Otherwise, we lift the __dict__ and create a promise of a new object of the same class as the input, using create_object(). This works fine for what we call reasonable objects. Since calling lift() is an explicit action, we do not require reasonable objects to be derived from Reasonable as we do with serialisation, where such a default behaviour could lead to unexplicable bugs.

noodles.unpack(t, n)

Iterates over a promised sequence, the sequence should support random access by object.__getitem__(). Also the length of the sequence should be known beforehand.

Parameters:
  • t – a sequence.
  • n – the length of the sequence.
Returns:

an unpackable generator for the elements in the sequence.

noodles.maybe(func)

Calls f in a try/except block, returning a Fail object if the call fails in any way. If any of the arguments to the call are Fail objects, the call is not attempted.

noodles.delay(value)

(scheduled) Creates a promise of a given value. TODO: this function should have a different name.

noodles.update_hints(obj, data)

Update the hints on the root-node of a workflow. Usually, schedule hints are fixed per function. Sometimes a user may want to set hints manually on a specific promised object. update_hints() uses the update method on the hints dictionary with data as its argument.

Parameters:
  • obj – a PromisedObject.
  • data – a dict containing additional hints.

The hints are modified, in place, on the node. All workflows that contain the node are affected.

noodles.quote(promise)

Quote a promise.

noodles.unquote(quoted)

Unquote a quoted promise.

noodles.result(obj)

Results are stored on the nodes in the workflow at run time. This function can be used to get at a result of a node in a workflow after run time. This is not a recommended way of getting at results, but can help with debugging.

noodles.fold(fun: Callable, state: Any, xs: Iterable)

(scheduled) Traverse an iterable object while performing stateful computations with the elements.
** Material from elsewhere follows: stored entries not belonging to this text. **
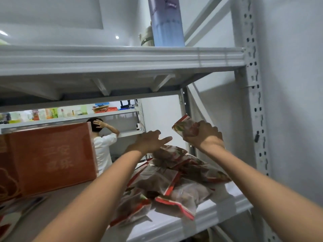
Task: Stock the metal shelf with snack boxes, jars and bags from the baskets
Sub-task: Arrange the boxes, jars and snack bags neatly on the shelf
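Biggest worry for me is the heap of snack bags (pixel 167 179) on the metal shelf (pixel 218 208). It's loose and slumped every which way, and the nearest bag (pixel 176 201) sits close to the front lip, so 1 more dropped on top without care could probably slide something off the edge. These look like slippery plastic pouches, so I'd guess they won't stack, they'll just creep. The orange box (pixel 49 159) on the left leaves a gap beside the heap, so there's room to spread them out instead of piling higher. Now the hands, a bit further in. The left hand (pixel 148 139) has its fingers straight and spread with nothing in them, reaching over the back of the heap; I can't tell if it touches the bags below. The right hand (pixel 204 135) is wrapped tight round the lower half of 1 more bag (pixel 185 126), holding it tilted up above the far right end of the heap, near the rear post (pixel 185 109). Clipping that post could knock the bag loose. Way behind, through the shelf, another person (pixel 103 142) stands at a second rack.
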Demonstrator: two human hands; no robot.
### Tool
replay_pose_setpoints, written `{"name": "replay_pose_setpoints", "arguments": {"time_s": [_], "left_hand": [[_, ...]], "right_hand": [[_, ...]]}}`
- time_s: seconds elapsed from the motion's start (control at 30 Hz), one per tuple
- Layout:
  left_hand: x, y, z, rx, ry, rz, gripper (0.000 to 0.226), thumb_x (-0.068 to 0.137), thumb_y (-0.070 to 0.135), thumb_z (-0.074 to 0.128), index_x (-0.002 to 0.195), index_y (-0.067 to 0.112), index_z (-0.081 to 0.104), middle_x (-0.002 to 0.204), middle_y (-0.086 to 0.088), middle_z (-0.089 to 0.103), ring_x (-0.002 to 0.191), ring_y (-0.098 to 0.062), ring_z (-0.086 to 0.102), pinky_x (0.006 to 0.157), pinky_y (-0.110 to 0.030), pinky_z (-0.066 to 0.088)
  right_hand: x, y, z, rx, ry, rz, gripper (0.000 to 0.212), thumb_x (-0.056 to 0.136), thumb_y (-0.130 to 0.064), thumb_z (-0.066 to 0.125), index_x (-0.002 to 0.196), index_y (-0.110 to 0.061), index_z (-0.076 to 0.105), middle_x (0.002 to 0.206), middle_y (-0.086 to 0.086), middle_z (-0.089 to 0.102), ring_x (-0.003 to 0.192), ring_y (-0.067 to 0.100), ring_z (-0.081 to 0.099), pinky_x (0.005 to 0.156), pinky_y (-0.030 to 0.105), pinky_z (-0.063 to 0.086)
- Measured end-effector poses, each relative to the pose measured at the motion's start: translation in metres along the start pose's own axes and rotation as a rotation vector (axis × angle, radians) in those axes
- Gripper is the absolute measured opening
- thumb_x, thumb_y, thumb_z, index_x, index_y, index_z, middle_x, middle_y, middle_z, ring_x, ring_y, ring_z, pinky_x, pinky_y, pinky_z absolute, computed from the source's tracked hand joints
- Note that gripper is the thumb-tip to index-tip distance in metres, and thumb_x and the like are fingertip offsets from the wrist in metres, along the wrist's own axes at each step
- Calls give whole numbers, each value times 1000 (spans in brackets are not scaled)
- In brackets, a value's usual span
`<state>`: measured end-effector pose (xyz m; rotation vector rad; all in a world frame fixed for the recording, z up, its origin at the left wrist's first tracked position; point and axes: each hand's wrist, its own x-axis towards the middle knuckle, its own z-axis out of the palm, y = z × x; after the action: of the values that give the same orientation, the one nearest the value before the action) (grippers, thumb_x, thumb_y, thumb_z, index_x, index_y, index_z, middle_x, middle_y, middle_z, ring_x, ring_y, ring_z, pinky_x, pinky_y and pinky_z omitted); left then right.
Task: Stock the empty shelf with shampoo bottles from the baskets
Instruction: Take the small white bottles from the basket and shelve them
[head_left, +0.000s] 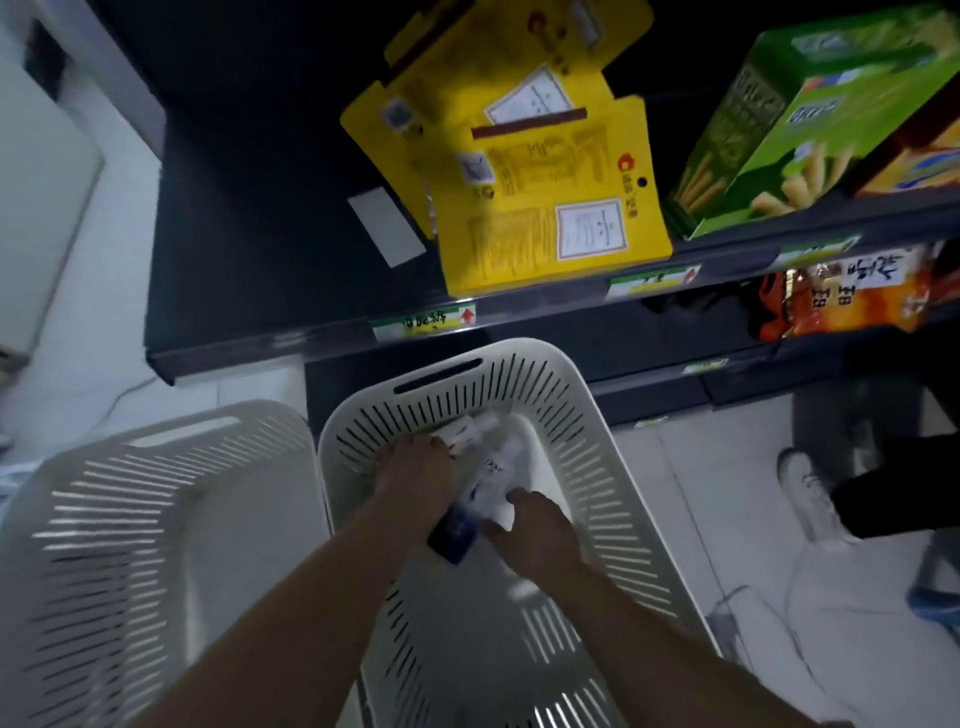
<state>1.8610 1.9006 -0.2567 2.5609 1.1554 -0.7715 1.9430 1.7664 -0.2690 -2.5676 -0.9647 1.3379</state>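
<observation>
The left hand (415, 470) and right hand (537, 527) are hemmed in by the slotted walls of the basket (587, 467). A shampoo bottle (485, 488) is seen between them. Whether it is gripped cannot be told through the blur.

left grip (415, 470), right grip (537, 527), perhaps curled

Open dark shelf (249, 249) left of the yellow boxes (550, 218); slotted basket walls (587, 447) close round the bottles (493, 467).
</observation>
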Motion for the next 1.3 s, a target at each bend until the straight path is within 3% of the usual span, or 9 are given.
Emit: {"name": "replay_pose_setpoints", "arguments": {"time_s": [0.1,0.17,0.27,0.43,0.57,0.83,1.0,1.17,1.3], "left_hand": [[22,1,20,-73,-11,-54,39,93,26,45,129,11,50,128,-10,53,118,-28,51,99,-45,44],[33,-1,32,-138,23,-89,41,92,30,48,129,13,50,128,-10,54,117,-29,51,99,-46,45],[45,-1,42,-200,50,-73,47,90,54,45,119,20,59,118,-5,62,105,-26,58,92,-41,48],[45,5,33,-653,-356,-163,32,101,41,41,106,14,57,96,-8,62,71,-13,52,60,-23,38],[35,4,28,-693,-437,-129,39,101,29,45,122,-2,56,125,-17,60,114,-30,57,80,-26,40],[-16,-5,-3,-1007,-494,-131,30,96,21,53,124,10,51,123,-13,61,109,-30,61,93,-47,53],[-75,-29,-38,-1213,-417,-16,25,96,26,57,118,16,56,115,-9,66,103,-26,65,92,-44,54],[-142,-60,-71,-1409,-222,38,9,98,23,53,102,28,60,97,1,70,84,-15,64,73,-30,52],[-196,-86,-80,-1520,-41,-11,11,94,25,60,105,24,63,101,-11,70,84,-22,63,75,-35,53]], "right_hand": [[27,-3,13,284,-2,129,55,94,-50,55,131,-10,51,127,8,60,116,24,57,88,28,42],[43,-5,21,433,32,193,42,91,-49,59,110,-11,55,106,7,62,97,23,58,75,28,40],[60,-6,36,630,100,256,44,87,-47,64,106,-8,58,98,4,65,89,21,61,65,28,40],[64,-3,44,932,97,294,26,85,-28,69,102,-10,65,98,10,69,87,24,66,75,37,55],[49,7,39,1061,60,333,5,86,-16,64,89,-14,67,102,14,71,97,31,68,91,48,56],[-16,2,5,1211,124,248,17,88,-8,62,103,-6,70,105,19,72,84,26,66,71,33,52],[-63,-27,-20,1216,150,97,12,87,-3,65,94,-9,72,94,17,73,81,26,66,70,35,53],[-109,-74,-39,1154,110,-103,17,86,-1,66,99,-9,74,95,10,76,86,24,70,74,35,57],[-141,-112,-44,1061,36,-258,21,84,-1,66,102,-11,72,96,9,77,90,26,72,71,32,57]]}}
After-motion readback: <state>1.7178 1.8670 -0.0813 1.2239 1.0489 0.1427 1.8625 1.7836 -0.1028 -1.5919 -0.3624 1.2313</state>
It returns a PromisedObject containing the result of the stateful computations.

For a general definition of folding see: https://en.wikipedia.org/wiki/Fold_(higher-order_function)

Parameters:
  • fun – stateful function.
  • state – initial state.
  • xs – iterable object.
Returns:

PromisedObject

noodles.find_first(pred, lst)

Find the first result of a list of promises lst that satisfies a predicate pred.

Parameters:
  • pred – a function of one argument returning True or False.
  • lst – a list of promises or values.
Returns:

a promise of a value or None.

This is a wrapper around s_find_first(). The first item on the list is passed as is, forcing evalutation. The tail of the list is quoted, and only unquoted if the predicate fails on the result of the first promise.

If the input list is empty, None is returned.

noodles.conditional(b: bool, branch_true: Any, branch_false: Any = None) → Any

Control statement to follow a branch in workflow. Equivalent to the if statement in standard Python.

The quote function delay the evaluation of the branches until the boolean is evaluated.

Parameters:
  • b – promised boolean value.
  • branch_true – statement to execute in case of a true predicate.
  • branch_false – default operation to execute in case of a false predicate.
Returns:

PromisedObject

noodles.simple_lift(obj)

(scheduled) Create a promise from a plain object.

Internal Specs

Inverts the call-graph to get a dependency graph. Possibly slow, short version.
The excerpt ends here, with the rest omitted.